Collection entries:
-=-=-

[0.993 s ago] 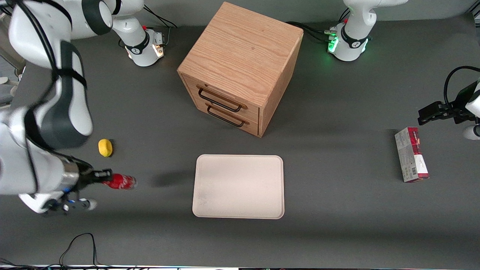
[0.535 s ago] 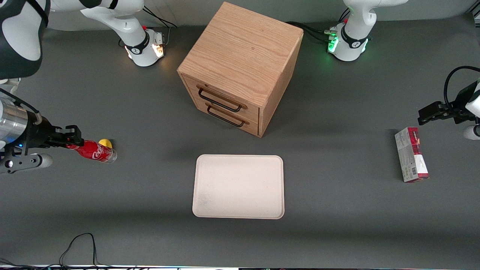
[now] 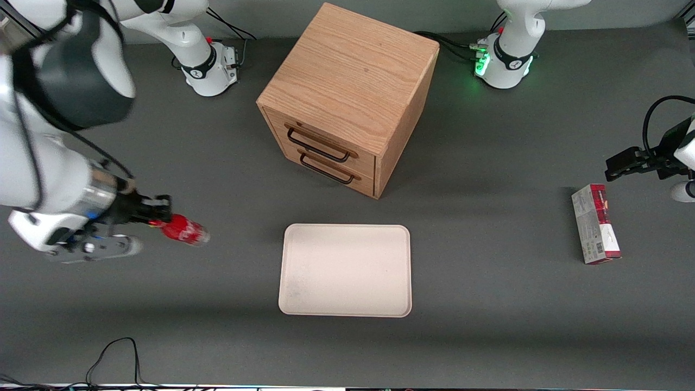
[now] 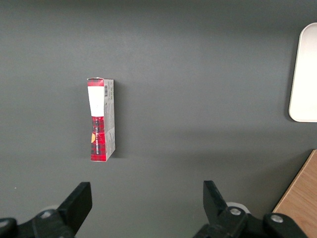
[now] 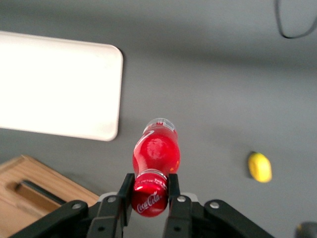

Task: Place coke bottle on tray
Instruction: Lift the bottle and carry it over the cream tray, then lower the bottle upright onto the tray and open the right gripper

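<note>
In the hand (image 5: 148,191), coke bottle (image 5: 155,151).

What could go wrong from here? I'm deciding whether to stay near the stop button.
1. The end effector pinches the small red-labelled plastic coke bottle only at its cap, so the hanging body may swing or slip.
2. It is held over bare table, short of the cream rectangular tray; a drop now would miss.

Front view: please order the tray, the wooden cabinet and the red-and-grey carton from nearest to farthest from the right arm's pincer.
The pincer, shut on the coke bottle, is at the working arm's end of the table.
1. Tray: mid-table, nearest the front camera.
2. Wooden cabinet: mid-table, farther from the camera than the tray.
3. Carton: toward the parked arm's end.
</note>
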Robot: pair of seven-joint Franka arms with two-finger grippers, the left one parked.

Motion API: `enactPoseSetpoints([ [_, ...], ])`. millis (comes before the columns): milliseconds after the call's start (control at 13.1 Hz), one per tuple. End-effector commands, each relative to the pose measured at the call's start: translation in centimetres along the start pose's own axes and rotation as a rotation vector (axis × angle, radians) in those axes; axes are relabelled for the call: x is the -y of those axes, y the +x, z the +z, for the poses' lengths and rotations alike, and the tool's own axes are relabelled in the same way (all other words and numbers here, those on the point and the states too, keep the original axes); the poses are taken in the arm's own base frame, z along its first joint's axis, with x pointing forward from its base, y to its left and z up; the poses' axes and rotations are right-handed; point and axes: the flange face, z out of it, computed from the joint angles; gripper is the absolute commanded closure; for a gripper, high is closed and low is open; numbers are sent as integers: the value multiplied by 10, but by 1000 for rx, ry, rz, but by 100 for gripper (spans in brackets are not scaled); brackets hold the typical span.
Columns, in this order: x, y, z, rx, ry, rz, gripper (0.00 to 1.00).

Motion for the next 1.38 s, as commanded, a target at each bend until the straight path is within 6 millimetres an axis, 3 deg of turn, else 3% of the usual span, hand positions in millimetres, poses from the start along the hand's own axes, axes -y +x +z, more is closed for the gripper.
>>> enactPoseSetpoints([
  [0, 59, 19, 43, -47, 7, 67, 100],
  [229, 110, 41, 104, -115, 37, 111, 100],
  [382, 131, 52, 143, -145, 46, 106, 100],
  [611, 147, 63, 186, -160, 49, 92, 100],
  [1069, 145, 71, 212, -184, 11, 78, 100],
  [1299, 143, 70, 214, -176, -3, 68, 100],
])
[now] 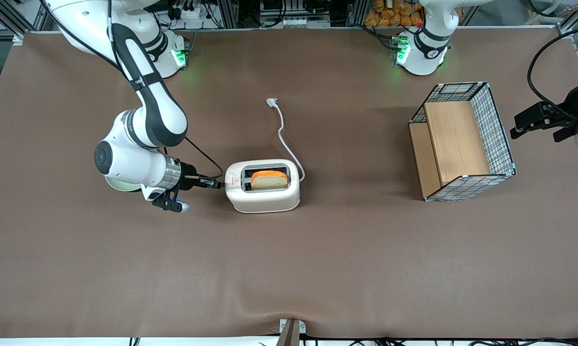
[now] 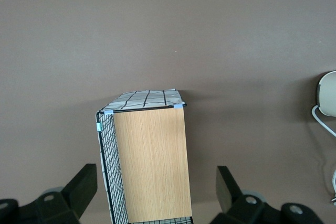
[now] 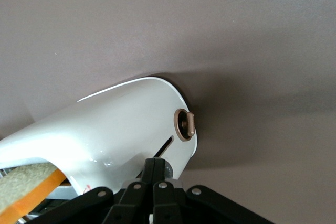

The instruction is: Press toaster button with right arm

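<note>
The white toaster (image 1: pixel 265 201) stands mid-table with a slice of toast (image 1: pixel 269 180) in one slot and the red triangle (image 1: pixel 231 181) on top. The right arm (image 1: pixel 144 129) reaches in low from the working arm's end of the table. Its black gripper (image 1: pixel 219 184) is shut, with the tips against the toaster's narrow end beside the triangle. In the right wrist view the shut gripper (image 3: pixel 154 164) touches the small grey button (image 3: pixel 168 169) at the foot of a slit in the toaster (image 3: pixel 115 129). A round brown dial (image 3: pixel 185 125) sits on the same end, apart from the tips.
The white cord (image 1: pixel 283 137) runs from the toaster to its plug (image 1: pixel 271 102), farther from the front camera. A wire basket with wooden panels (image 1: pixel 462 142) stands toward the parked arm's end; it also shows in the left wrist view (image 2: pixel 149 161).
</note>
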Motion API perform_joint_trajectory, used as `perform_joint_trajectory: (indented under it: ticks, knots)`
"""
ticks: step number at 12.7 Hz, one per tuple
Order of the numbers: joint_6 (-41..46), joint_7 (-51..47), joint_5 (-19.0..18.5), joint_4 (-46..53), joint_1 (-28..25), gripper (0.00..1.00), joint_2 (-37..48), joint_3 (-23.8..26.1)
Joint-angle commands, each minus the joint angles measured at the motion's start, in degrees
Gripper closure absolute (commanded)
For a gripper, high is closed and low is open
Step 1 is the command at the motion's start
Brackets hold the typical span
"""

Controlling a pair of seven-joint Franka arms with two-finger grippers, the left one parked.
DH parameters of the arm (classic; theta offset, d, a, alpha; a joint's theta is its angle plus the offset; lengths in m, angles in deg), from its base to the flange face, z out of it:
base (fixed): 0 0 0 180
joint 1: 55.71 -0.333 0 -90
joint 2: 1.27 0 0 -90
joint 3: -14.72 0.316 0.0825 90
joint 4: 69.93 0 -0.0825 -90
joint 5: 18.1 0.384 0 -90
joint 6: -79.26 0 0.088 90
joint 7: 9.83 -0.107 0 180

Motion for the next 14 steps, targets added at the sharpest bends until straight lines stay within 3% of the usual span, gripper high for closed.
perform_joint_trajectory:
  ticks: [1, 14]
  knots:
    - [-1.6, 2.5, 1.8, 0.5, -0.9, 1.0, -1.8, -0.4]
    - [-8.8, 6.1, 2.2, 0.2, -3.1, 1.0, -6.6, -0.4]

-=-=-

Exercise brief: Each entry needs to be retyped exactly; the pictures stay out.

Output:
[0.993 s ago] 
[0.535 s ago] 
[now] 
[now] 
[now] 

Task: Place coke bottle on tray
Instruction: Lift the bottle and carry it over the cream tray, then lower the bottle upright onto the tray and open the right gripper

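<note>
In the hand (image 5: 148,191), coke bottle (image 5: 155,151).

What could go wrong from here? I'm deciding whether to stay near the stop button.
1. The end effector pinches the small red-labelled plastic coke bottle only at its cap, so the hanging body may swing or slip.
2. It is held over bare table, short of the cream rectangular tray; a drop now would miss.

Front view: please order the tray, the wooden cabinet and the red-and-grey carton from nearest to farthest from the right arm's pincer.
The pincer, shut on the coke bottle, is at the working arm's end of the table.
1. Tray: mid-table, nearest the front camera.
2. Wooden cabinet: mid-table, farther from the camera than the tray.
3. Carton: toward the parked arm's end.
</note>
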Robot: pair of seven-joint Franka arms with two-finger grippers, the left one parked.

Motion API: `enactPoseSetpoints([ [_, ...], ])`. millis (comes before the columns): milliseconds after the call's start (control at 13.1 Hz), one per tuple. End-effector commands, each relative to the pose measured at the call's start: translation in centimetres along the start pose's own axes and rotation as a rotation vector (axis × angle, radians) in those axes; axes are relabelled for the call: x is the -y of those axes, y the +x, z the +z, for the poses' lengths and rotations alike, and the tool's own axes are relabelled in the same way (all other words and numbers here, those on the point and the states too, keep the original axes); the poses are taken in the arm's own base frame, z along its first joint's axis, with x pointing forward from its base, y to its left and z up; the poses' axes and rotations are right-handed; point and axes: the flange face, z out of it, computed from the joint angles; gripper is the absolute commanded closure; for a gripper, high is closed and low is open; numbers are sent as integers: the value multiplied by 10, but by 1000 for rx, ry, rz, but by 100 for gripper (spans in brackets are not scaled); brackets hold the typical span.
Columns, in this order: x, y, z, rx, ry, rz, gripper (0.00 to 1.00).

Motion for the next 1.38 s, as commanded, a target at each bend until the straight path is within 6 millimetres an axis, 3 deg of turn, else 3% of the usual span, hand positions in millimetres, poses from the start along the hand's own axes, axes -y +x +z, more is closed for the gripper.
>>> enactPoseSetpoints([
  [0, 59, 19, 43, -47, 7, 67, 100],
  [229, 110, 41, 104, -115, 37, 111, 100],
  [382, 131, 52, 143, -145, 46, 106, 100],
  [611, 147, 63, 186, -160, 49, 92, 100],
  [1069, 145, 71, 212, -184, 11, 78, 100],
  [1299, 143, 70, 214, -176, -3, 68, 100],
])
[now] 
[now] 
[now] 

The instruction is: Press toaster button with right arm

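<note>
The white toaster (image 1: pixel 265 201) stands mid-table with a slice of toast (image 1: pixel 269 180) in one slot and the red triangle (image 1: pixel 231 181) on top. The right arm (image 1: pixel 144 129) reaches in low from the working arm's end of the table. Its black gripper (image 1: pixel 219 184) is shut, with the tips against the toaster's narrow end beside the triangle. In the right wrist view the shut gripper (image 3: pixel 154 164) touches the small grey button (image 3: pixel 168 169) at the foot of a slit in the toaster (image 3: pixel 115 129). A round brown dial (image 3: pixel 185 125) sits on the same end, apart from the tips.
The white cord (image 1: pixel 283 137) runs from the toaster to its plug (image 1: pixel 271 102), farther from the front camera. A wire basket with wooden panels (image 1: pixel 462 142) stands toward the parked arm's end; it also shows in the left wrist view (image 2: pixel 149 161).
</note>
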Motion API perform_joint_trajectory, used as `perform_joint_trajectory: (indented under it: ticks, knots)`
"""
ticks: step number at 12.7 Hz, one per tuple
Order of the numbers: joint_6 (-41..46), joint_7 (-51..47), joint_5 (-19.0..18.5), joint_4 (-46..53), joint_1 (-28..25), gripper (0.00..1.00), joint_2 (-37..48), joint_3 (-23.8..26.1)
Joint-angle commands, each minus the joint angles measured at the motion's start, in degrees
Gripper closure absolute (commanded)
For a gripper, high is closed and low is open
Step 1 is the command at the motion's start
Brackets hold the typical span
"""

Controlling a pair of seven-joint Franka arms with two-finger grippers, the left one parked.
DH parameters of the arm (classic; theta offset, d, a, alpha; a joint's theta is its angle plus the offset; lengths in m, angles in deg), from its base to the flange face, z out of it:
base (fixed): 0 0 0 180
joint 1: 55.71 -0.333 0 -90
joint 2: 1.27 0 0 -90
joint 3: -14.72 0.316 0.0825 90
joint 4: 69.93 0 -0.0825 -90
joint 5: 18.1 0.384 0 -90
joint 6: -79.26 0 0.088 90
joint 7: 9.83 -0.107 0 180

Motion for the next 14 steps, targets added at the sharpest bends until straight lines stay within 3% of the usual span, gripper high for closed.
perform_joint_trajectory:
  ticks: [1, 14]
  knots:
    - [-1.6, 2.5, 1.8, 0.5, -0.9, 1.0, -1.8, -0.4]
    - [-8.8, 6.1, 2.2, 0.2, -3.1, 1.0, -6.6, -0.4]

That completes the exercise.